> **REQUIRED ACTION**
Exactly the lines from the beginning of the material to the line with "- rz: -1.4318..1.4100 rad" are to be repeated, both ends included.

> **RECORDED INFORMATION**
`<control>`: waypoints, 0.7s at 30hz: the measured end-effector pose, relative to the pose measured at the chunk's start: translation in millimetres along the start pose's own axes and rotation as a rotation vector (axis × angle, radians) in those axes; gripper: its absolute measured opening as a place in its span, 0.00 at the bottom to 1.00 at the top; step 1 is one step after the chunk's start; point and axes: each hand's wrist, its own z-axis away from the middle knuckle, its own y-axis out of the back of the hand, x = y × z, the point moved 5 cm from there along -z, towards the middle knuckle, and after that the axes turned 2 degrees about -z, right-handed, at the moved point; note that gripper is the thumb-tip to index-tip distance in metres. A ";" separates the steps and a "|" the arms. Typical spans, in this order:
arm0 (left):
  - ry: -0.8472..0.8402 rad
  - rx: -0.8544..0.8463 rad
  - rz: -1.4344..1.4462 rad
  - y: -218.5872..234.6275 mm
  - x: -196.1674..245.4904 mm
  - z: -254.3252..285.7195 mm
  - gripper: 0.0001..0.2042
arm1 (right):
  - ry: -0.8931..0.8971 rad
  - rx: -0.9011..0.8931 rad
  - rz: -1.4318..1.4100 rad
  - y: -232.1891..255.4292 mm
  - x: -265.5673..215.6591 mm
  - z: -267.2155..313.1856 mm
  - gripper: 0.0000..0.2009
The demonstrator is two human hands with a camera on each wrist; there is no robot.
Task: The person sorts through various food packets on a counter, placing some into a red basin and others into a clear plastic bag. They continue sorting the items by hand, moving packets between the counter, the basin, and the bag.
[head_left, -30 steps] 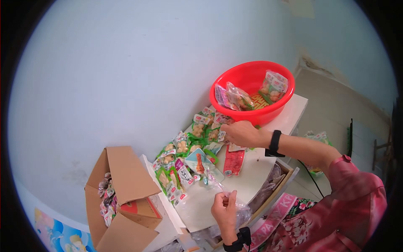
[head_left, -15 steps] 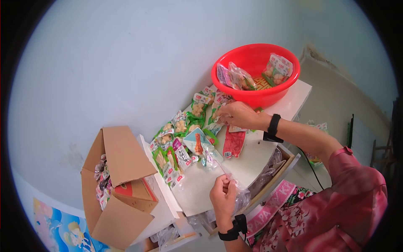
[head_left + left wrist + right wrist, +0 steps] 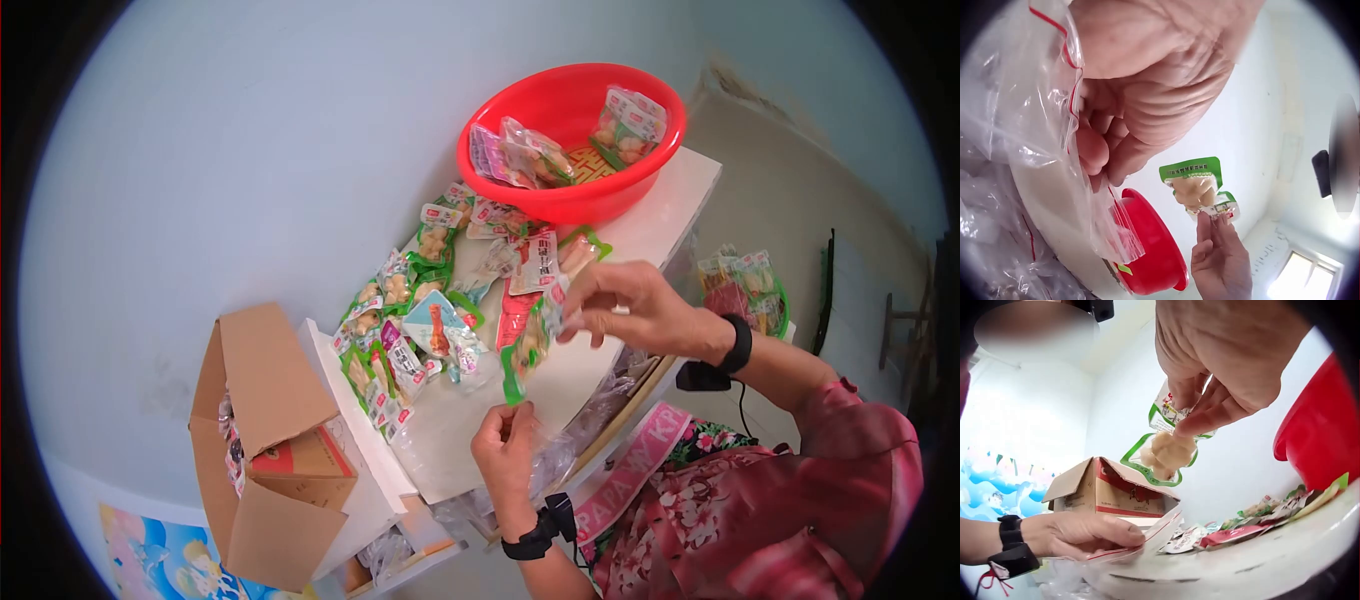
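The right hand pinches the top of a green-edged snack packet, which hangs over the front of the table. In the right wrist view pale pieces show through the packet. Below it, the left hand pinches the edge of a clear zip bag with a red strip. In the right wrist view the left hand is low, beside the bag's red line, with the packet above and apart from it. More packets lie on the table to the left.
A red basin with several packets stands at the table's back right. An open cardboard box is at the left. Clear bags fill a drawer at the front edge. A green basket of packets stands lower right.
The right hand has lifted a green-edged packet from the pile and brought it towards the left hand. The left hand keeps its pinch on the clear bag. The head view has shifted.
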 end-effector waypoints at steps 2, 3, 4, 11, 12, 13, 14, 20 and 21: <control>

> **EXPECTED ANSWER**
`<control>`: waypoints, 0.7s at 30hz: the measured end-effector pose, relative to the pose measured at the chunk's start: translation in millimetres along the start pose's own axes and rotation as a rotation vector (axis × angle, radians) in those axes; gripper: its absolute measured opening as a place in its span, 0.00 at the bottom to 1.00 at the top; step 1 is one step after the chunk's start; point and axes: each hand's wrist, its own z-axis away from the middle knuckle, its own y-axis out of the back of the hand, x = y × z, the point moved 5 cm from there along -z, towards the middle knuckle, and after that the axes turned 2 degrees about -z, right-handed, at the moved point; note that gripper is the thumb-tip to index-tip distance in metres. A ";" separates the steps and a "|" the arms. Typical spans, in this order:
arm0 (left):
  - ry: -0.8472..0.8402 rad
  - rx: -0.8544..0.8463 rad
  - rz: -1.4344..1.4462 rad
  - y: -218.5872..234.6275 mm
  - x: -196.1674..245.4904 mm
  - z: -254.3252..285.7195 mm
  - gripper: 0.0001..0.2042
arm1 (right):
  - ry: -0.8931..0.8971 rad
  - rx: -0.9011..0.8931 rad
  - rz: -1.4318..1.4100 rad

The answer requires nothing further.